-- WORK TO BE COMPLETED --
Wherever the listing has a line with the string "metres", copy that line out.

-- DATA BLOCK --
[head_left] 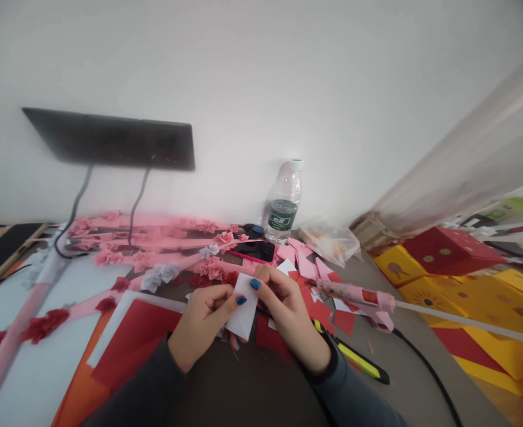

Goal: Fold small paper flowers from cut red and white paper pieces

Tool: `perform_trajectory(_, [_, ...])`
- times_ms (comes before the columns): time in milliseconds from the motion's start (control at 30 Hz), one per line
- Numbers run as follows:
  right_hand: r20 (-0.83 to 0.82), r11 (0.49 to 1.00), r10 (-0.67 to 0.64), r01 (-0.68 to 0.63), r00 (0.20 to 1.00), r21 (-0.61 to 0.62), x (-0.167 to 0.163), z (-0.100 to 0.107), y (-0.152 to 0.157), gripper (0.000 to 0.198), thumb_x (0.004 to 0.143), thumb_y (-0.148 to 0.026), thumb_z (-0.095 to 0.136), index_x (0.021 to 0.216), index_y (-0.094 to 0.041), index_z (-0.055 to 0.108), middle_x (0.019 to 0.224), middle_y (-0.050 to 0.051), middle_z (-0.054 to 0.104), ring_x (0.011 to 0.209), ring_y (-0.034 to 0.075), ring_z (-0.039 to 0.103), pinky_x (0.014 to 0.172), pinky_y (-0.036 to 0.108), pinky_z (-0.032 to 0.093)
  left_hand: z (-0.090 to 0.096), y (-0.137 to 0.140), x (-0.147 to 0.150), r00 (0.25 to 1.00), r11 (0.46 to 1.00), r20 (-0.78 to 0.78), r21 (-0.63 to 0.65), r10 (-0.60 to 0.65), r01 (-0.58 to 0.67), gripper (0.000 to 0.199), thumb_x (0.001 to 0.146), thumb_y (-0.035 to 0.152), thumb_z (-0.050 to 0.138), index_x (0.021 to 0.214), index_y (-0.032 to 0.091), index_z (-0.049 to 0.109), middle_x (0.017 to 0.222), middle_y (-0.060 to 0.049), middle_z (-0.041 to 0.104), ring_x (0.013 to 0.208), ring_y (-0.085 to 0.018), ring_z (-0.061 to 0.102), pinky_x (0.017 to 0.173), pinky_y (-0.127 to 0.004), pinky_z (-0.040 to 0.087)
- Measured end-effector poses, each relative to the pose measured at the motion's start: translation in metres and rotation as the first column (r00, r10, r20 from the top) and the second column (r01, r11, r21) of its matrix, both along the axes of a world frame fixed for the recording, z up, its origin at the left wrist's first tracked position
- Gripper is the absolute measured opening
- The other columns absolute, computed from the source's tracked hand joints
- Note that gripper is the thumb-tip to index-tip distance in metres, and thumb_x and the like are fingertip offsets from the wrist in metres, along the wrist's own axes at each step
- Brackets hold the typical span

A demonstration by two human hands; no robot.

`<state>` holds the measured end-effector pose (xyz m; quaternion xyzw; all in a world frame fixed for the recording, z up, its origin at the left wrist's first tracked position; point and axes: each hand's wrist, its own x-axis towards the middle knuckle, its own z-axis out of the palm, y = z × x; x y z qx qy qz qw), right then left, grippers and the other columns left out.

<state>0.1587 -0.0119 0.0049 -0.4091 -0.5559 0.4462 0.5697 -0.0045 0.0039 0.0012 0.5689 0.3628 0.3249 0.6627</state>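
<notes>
Above a gray tabletop, the left hand and right hand are pinching a white paper between them, fingers partly hidden behind it, while yellow boxes are running off-frame.

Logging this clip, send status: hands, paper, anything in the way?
Left hand and right hand pinching white paper. Nothing else across it. Cutter, glue gun at right.

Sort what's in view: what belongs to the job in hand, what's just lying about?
Likely part of it:
small white paper piece, in left hand and right hand
pink plastic glue gun
loose red paper squares

Probably lying about:
clear green-labelled plastic bottle
pink-edged black phone
</notes>
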Motion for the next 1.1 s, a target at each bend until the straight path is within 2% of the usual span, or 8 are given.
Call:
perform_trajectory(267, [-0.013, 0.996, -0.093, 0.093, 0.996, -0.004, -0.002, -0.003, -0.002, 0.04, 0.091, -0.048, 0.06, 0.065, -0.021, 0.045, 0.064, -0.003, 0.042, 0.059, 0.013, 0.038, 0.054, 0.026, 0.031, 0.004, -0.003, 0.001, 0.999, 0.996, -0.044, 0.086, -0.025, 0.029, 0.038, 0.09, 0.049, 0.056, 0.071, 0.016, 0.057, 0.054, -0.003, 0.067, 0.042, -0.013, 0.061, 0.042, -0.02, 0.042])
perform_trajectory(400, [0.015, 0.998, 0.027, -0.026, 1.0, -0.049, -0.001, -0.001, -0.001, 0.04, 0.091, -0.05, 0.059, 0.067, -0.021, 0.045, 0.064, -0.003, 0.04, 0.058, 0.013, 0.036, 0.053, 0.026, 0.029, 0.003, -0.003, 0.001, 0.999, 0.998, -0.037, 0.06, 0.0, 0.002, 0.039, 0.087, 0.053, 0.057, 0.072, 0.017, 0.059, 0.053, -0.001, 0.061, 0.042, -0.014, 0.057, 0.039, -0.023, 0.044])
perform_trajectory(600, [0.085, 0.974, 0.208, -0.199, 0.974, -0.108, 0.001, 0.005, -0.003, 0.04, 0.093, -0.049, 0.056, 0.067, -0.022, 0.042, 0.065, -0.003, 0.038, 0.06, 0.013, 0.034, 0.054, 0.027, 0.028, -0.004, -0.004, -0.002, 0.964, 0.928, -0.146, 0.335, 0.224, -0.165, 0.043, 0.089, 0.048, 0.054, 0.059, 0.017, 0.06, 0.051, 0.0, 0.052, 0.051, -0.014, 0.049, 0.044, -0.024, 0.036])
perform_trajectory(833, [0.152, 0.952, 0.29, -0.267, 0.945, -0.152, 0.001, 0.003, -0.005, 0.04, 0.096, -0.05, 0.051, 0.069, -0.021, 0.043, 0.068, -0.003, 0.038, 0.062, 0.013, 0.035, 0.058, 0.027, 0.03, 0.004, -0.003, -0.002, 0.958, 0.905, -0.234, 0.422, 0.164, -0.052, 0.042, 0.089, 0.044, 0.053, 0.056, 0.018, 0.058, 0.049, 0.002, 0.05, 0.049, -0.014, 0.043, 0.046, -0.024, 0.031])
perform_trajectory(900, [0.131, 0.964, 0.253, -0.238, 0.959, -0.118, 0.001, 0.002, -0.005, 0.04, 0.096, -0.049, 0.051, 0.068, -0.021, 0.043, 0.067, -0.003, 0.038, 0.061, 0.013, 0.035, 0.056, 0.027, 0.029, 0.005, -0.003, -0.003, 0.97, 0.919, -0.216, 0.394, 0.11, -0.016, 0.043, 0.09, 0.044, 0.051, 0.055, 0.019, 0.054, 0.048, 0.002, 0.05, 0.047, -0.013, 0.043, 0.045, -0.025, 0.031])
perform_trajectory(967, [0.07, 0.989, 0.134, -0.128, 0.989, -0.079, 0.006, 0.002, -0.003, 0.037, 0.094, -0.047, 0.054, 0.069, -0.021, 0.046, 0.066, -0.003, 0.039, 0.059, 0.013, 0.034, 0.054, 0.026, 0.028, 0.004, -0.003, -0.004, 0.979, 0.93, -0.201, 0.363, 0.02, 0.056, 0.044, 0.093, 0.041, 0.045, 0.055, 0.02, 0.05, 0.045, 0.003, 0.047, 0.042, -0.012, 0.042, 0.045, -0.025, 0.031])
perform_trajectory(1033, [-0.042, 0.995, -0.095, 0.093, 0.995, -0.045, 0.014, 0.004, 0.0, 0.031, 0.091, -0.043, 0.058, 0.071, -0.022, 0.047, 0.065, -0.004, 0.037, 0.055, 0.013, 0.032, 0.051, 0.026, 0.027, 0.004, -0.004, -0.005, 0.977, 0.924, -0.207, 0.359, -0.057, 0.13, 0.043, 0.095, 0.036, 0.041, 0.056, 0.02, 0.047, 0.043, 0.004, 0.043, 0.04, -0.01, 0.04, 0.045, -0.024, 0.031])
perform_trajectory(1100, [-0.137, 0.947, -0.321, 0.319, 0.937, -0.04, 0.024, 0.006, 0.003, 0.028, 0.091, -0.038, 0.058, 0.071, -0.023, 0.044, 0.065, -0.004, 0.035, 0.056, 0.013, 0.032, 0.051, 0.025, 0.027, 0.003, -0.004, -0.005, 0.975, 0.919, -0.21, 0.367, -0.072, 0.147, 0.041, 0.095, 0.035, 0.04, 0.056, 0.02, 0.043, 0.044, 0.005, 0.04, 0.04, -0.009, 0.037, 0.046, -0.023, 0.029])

-- REPLY --
- Measured end-effector poses, each relative to the pose measured at the motion's start: translation in metres and rotation as the first column (r00, r10, r20 from the top) and the second column (r01, r11, r21) of its matrix, both along the axes of a world frame fixed for the recording, z up, its origin at the left wrist's first tracked position
- Note that gripper is the thumb-tip to index-tip distance in metres, and thumb_x and the like are fingertip offsets from the wrist in metres, along the wrist's own axes at each step

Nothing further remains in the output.